Ольга Бузова (ярко, с блеском): — А я считаю, что если чувства есть — надо говорить! Петь! Танцевать! И пусть весь мир знает! Я даже песню написала: «Ты мой кавалер, но на расстоянии!»

Поручик Ржевский (поднимает бокал): — За тех, кто любит на расстоянии, но целуется в мыслях! И за тех, кто пишет песни, даже если кавалер — в отставке!

Толстой (сдержанно): — Главное — чтобы не было фальши. Искренность — вот что спасает душу.

Бузова (улыбаясь): — А я искренняя! Даже когда в сторис!

Анна Каренина (тихо): — Быть искренней — это больно.

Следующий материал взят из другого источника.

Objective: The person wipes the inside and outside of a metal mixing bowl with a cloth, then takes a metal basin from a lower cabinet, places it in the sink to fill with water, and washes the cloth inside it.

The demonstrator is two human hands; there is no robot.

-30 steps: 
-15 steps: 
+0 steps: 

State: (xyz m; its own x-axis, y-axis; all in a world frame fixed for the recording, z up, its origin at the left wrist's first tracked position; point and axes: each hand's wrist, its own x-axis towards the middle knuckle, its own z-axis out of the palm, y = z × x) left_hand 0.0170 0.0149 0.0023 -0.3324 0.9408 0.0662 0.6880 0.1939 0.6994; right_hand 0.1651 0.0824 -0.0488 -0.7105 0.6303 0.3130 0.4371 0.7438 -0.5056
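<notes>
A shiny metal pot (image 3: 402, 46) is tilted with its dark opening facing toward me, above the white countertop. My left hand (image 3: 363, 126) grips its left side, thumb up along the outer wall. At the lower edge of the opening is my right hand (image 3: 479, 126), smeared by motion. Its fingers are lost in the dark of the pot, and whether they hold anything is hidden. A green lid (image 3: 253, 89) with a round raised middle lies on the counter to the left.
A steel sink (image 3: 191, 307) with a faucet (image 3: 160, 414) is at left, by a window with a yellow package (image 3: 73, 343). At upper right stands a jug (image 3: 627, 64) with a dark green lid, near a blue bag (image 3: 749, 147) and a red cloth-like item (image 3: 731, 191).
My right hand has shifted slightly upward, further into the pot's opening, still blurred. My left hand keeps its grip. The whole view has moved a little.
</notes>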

Но красиво.

Пушкин (входя с тростью и лукавой улыбкой): — Господа, я слышал, тут обсуждают чувства, расстояния и лайки. Позвольте вмешаться. — Родственные души — вещь тонкая. Но если душа родственная, а разум — в отъезде, то это уже не роман, а эпиграмма.

Анна Каренина (вздыхая): — Но ведь бывают чувства, которые нельзя выразить словами…

Пушкин: — А я вот пробовал. Словами, стихами, даже дуэлью. Но, знаете, лучше всего выражает чувства взгляд. Особенно, если он — последний.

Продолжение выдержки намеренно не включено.